- Records
◆ ◆ ◆

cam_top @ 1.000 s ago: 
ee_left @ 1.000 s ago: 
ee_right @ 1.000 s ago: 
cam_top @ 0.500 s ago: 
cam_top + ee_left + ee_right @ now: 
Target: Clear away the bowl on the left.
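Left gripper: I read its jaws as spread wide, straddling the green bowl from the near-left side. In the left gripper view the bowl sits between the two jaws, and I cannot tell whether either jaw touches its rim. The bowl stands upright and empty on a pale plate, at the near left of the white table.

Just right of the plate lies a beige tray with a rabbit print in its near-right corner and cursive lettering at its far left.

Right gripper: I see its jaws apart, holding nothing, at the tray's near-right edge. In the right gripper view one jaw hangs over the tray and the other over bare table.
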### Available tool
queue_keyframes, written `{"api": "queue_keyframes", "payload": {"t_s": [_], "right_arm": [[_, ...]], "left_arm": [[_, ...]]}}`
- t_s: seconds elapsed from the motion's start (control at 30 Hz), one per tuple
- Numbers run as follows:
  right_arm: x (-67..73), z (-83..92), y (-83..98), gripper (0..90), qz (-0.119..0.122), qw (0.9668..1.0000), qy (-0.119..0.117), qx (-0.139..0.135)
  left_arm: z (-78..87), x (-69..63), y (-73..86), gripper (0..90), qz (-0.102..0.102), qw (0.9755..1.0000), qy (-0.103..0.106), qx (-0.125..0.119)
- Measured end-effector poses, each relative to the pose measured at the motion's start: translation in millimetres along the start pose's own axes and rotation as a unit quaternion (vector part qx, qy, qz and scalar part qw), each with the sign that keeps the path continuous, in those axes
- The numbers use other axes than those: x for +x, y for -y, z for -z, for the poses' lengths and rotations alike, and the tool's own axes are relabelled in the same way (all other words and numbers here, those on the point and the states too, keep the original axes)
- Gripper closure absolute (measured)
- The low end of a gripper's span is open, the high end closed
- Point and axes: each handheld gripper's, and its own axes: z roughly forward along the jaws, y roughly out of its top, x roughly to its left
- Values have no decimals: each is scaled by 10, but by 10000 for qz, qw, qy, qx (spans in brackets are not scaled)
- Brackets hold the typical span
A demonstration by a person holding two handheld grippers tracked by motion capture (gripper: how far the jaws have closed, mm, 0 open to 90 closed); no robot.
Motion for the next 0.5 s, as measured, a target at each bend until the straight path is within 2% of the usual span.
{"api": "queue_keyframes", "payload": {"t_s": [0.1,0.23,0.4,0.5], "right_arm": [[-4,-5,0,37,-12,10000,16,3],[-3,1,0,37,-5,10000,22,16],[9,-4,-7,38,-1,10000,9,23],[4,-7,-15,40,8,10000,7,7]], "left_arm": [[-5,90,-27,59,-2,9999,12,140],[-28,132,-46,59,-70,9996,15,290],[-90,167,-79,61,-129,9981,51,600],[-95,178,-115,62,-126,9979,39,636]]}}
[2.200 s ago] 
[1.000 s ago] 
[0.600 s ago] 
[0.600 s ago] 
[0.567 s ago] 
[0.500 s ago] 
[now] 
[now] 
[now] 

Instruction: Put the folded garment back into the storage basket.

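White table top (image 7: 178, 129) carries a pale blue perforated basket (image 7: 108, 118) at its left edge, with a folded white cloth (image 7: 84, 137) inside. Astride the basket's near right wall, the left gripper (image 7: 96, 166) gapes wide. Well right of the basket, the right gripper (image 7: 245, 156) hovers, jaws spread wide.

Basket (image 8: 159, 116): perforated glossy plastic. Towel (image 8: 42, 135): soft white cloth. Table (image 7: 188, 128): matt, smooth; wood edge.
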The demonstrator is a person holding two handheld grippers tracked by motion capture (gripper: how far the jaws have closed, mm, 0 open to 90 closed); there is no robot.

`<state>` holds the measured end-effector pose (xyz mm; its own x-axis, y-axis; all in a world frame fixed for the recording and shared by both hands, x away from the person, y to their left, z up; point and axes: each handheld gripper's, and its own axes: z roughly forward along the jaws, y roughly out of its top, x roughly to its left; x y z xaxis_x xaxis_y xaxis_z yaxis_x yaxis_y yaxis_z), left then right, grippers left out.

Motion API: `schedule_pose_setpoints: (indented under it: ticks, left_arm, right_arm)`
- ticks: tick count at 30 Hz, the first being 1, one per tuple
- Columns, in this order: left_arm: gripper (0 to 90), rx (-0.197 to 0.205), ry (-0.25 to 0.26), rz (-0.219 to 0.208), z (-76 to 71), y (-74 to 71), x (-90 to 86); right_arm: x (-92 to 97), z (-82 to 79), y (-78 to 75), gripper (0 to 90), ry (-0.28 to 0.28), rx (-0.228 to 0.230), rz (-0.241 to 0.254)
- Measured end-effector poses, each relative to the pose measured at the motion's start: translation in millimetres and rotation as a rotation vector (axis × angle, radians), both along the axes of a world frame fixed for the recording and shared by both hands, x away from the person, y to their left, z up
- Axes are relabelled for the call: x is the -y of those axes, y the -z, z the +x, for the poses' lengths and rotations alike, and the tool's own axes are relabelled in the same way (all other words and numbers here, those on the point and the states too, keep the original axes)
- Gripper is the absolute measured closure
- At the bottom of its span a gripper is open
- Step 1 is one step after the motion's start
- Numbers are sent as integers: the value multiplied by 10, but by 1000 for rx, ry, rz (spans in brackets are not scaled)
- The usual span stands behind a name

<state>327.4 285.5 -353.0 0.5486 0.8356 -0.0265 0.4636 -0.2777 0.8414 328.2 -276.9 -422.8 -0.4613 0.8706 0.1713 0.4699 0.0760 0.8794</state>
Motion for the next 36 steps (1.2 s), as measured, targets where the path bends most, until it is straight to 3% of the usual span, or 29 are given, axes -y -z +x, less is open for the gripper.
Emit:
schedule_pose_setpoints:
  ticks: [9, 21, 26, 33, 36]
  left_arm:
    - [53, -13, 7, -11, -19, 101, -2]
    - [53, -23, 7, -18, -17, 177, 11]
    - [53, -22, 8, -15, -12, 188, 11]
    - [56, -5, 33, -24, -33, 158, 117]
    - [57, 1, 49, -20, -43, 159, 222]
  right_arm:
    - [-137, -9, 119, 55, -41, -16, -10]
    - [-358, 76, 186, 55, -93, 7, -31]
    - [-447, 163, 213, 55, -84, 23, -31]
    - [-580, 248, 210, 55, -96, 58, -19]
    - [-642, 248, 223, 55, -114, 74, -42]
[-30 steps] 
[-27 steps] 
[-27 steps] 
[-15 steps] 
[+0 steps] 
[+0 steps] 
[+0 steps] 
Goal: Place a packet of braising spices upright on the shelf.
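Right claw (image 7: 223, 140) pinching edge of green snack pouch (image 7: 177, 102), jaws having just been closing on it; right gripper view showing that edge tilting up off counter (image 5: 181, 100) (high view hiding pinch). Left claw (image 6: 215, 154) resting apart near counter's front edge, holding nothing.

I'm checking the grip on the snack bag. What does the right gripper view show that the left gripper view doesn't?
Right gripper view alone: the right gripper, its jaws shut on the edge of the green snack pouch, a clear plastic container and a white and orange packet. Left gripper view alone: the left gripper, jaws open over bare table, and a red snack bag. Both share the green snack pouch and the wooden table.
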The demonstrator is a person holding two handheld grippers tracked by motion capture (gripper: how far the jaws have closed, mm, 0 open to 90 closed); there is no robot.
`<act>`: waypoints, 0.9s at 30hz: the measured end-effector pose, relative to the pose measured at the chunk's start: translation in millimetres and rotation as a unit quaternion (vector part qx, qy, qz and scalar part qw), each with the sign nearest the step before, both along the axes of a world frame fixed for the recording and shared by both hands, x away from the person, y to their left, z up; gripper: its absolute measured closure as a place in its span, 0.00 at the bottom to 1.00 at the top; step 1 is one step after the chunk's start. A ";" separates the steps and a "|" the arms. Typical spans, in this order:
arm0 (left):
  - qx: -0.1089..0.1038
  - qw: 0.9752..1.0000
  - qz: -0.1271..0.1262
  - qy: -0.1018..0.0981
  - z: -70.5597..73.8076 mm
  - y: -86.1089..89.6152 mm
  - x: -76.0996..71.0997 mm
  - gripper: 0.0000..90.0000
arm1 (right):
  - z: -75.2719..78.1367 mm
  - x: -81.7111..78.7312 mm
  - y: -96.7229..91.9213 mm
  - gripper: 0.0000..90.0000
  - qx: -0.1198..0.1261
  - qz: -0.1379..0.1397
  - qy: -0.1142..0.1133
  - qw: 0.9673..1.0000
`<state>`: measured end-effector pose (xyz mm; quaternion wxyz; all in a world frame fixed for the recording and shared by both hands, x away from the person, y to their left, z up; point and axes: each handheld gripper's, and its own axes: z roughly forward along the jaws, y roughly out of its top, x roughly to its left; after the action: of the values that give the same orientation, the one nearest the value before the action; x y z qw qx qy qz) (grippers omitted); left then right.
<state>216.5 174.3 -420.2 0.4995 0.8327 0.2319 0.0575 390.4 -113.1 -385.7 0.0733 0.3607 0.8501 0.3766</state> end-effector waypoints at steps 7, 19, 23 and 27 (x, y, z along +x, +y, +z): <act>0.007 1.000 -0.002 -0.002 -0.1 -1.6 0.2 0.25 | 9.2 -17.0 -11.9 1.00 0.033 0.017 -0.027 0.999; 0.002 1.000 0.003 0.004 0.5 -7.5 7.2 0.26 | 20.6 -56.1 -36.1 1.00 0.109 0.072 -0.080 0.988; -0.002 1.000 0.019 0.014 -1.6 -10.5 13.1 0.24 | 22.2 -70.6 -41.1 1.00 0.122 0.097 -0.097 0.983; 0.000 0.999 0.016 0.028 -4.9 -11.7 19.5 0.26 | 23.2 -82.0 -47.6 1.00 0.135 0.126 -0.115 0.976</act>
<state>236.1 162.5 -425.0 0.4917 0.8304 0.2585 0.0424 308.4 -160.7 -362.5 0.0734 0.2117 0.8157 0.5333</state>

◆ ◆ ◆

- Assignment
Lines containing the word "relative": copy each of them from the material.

- Solution for this problem
- Measured end-effector poses, each relative to the pose measured at the motion's start: translation in millimetres along the start pose's own axes and rotation as a unit quaternion (vector part qx, qy, qz and scalar part qw), each with the sign that keeps the path continuous, in those axes
- Measured end-effector poses, each relative to the pose measured at the motion's start: translation in millimetres and rotation as a rotation vector (axis × angle, radians), both along the axes of a world frame fixed for the recording and shared by both hands, x away from the person, y to their left, z up
`<act>`: waypoints, 0.9s at 30hz: the measured end-effector pose, relative to the pose measured at the chunk's start: translation in millimetres and rotation as a unit quaternion (vector part qx, qy, qz and scalar part qw), each with the sign nearest the step before, both along the axes of a world frame fixed for the recording and shared by both hands, x away from the person, y to their left, z up; gripper: its absolute measured closure as a place in its span, 0.00 at the bottom to 1.00 at the top; step 1 is one step after the chunk's start. A ";" separates the steps and a "|" the arms. Typical spans, in this order:

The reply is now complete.